My research interests are in instructional and applied communication, where I study (1) how teachers enforce their classroom rules, policies and procedures, (2) how to develop communication and technical skills for both learners and teachers, and (3) research methods relevant to classroom, educational, and assessment data. The majority of my research uses surveys or experiments to answer research questions related to these interests. I have training in qualitative methods and use these techniques where appropriate, but quantitative research has always felt like home. I also love performing reviews and feel like this is one of my strengths as a scholar - feel free to reach out if you need someone in a pinch!
I ground my teaching in a simple phrase: “Humans First, Students Second”. I do not believe that a classroom is an isolated context.

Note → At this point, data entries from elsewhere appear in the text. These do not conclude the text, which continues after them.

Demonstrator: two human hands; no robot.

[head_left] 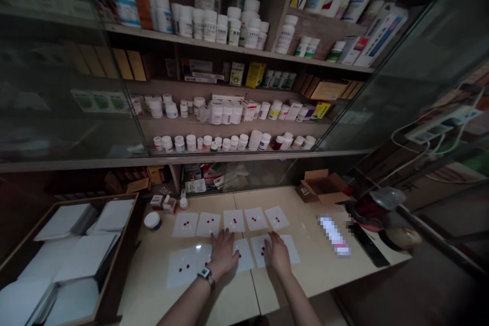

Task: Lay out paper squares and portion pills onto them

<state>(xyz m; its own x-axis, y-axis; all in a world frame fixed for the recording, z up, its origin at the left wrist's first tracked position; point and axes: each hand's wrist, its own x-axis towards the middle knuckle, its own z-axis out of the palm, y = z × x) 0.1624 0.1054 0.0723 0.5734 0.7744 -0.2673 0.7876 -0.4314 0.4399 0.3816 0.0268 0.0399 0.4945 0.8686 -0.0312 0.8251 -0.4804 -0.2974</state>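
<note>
The left hand [223, 252], palm down, reaches forward over the lower row of square white paper sheets [185, 267], its fingers bent slightly downward and fanned out, the thumb set off to the right. Its grip is apart. The left forearm [185, 303] slants up from the lower edge of the view toward the right, with a square-faced wristwatch on a dark band [206, 277] at the wrist.

The right hand [277, 252] is over the same row, back upward and fingers curled a little, its thumb side beside a sheet's tablets; I cannot tell whether that grip is closed on anything, since the fingertips are partly turned away. Its forearm comes from the lower right, leaning left.

The sheets lie in two rows on a pale wooden desk [148, 285], the far row of five in full view (the near row is partly covered by the hands). Small dark red round tablets [180, 269] sit on them, mostly in pairs.

To the left stands a brown wooden tray [120, 249] holding stacks of white paper [80, 257]; a white-lidded round jar [153, 221] is near the far row's left end.
</note>
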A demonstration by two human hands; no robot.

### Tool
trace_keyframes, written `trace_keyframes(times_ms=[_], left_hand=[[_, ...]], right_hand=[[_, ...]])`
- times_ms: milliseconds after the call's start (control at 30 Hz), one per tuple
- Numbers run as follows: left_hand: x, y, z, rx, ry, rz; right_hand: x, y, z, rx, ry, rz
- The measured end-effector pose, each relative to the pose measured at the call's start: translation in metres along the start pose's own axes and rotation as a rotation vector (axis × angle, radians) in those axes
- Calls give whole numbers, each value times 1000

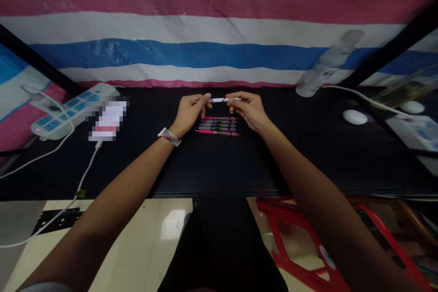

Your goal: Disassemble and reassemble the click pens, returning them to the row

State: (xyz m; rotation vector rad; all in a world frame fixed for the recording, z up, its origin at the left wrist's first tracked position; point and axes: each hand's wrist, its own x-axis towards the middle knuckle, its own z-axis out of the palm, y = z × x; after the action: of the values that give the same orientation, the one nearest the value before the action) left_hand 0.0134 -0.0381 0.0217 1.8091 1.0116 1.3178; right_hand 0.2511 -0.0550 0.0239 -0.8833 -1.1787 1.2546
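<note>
Between my two hands a white pen (218,100) with dark parts is held level, just above the black desk. My left hand (192,110) pinches its left end, with a striped band round the wrist. The fingers of my right hand (249,108) are closed on its right end. Right below the hands several pens lie side by side in a row. A pink pen (217,132) is nearest to me, grey and black pens (217,125) are in the middle, and another pink pen (221,118) lies at the far side.
On the left of the desk (219,169) are a white power strip (77,109) and a blurred-out phone (110,121) on a white cable. A clear bottle (321,70) and a white oval object (355,117) stand at right. A red stool (284,242) is below the desk's edge.
</note>
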Motion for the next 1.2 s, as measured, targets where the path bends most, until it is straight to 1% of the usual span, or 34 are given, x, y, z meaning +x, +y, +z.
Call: trace_keyframes(times_ms=[100, 167, 300, 367, 433, 567, 633, 700, 767, 833, 900, 967, 1067, 1200], left_hand=[[3, 1, 0, -12, 89, 93], [4, 0, 0, 2, 113, 113], [5, -4, -1, -48, 73, 26], [5, -6, -2, -90, 68, 28], [5, -5, -3, -77, 52, 38], [6, -3, -6, -98, 5, -12], [6, -1, -7, -129, 7, 1], [6, -1, -7, -105, 1, 17], [6, -1, -7, -82, -6, -9], [7, -1, -6, -102, 14, -40], [7, -1, -6, -134, 40, -26], [8, -1, -6, -128, 29, 3], [8, -1, -7, -124, -2, -15], [6, 2, -7, -115, 13, -26]], right_hand=[[2, 0, -1, 57, 11, -13], [2, 0, -2, 82, 17, -21], [3, 0, -4, 78, 27, -16], [3, 0, -4, 71, 37, -10], [3, 0, -4, 69, 46, -6], [3, -1, -4, 51, 62, 5], [3, -1, -4, 51, 69, 8], [3, 0, -4, 63, 71, 2], [4, 1, -4, 70, 71, -3], [4, 2, -5, 72, 70, -5], [4, 2, -5, 71, 74, -7], [4, 3, -6, 69, 82, -7], [5, 3, -6, 66, 92, -4], [6, 4, -7, 82, 109, -7]])
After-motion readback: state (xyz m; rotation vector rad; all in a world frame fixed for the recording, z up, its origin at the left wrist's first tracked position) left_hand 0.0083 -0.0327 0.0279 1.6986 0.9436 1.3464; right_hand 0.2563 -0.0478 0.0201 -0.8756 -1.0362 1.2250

The way people often characterize the differences between instructional spaces and the real world is misleading; the classroom is the real world. The lessons, ideas, and opinions shared during instruction are not confined to these spaces but are reflections of a larger society that shapes one’s lived experiences. This leads to five core philosophies that define my teaching: (1) practicing extensive reflection; (2) tailoring pedagogy to the audience; (3) reducing uncertainty; (4) critically analyzing classroom technologies; and (5) continually practicing assessment.
For a visual representation of my research pipeline – based on the points system described by Matthew Lebo – see https://rpubs.com/tkfr222/868620. Code for the pipeline flexdashboard is available by request. Special thanks to Dr. Andrew Heiss for the inspiration.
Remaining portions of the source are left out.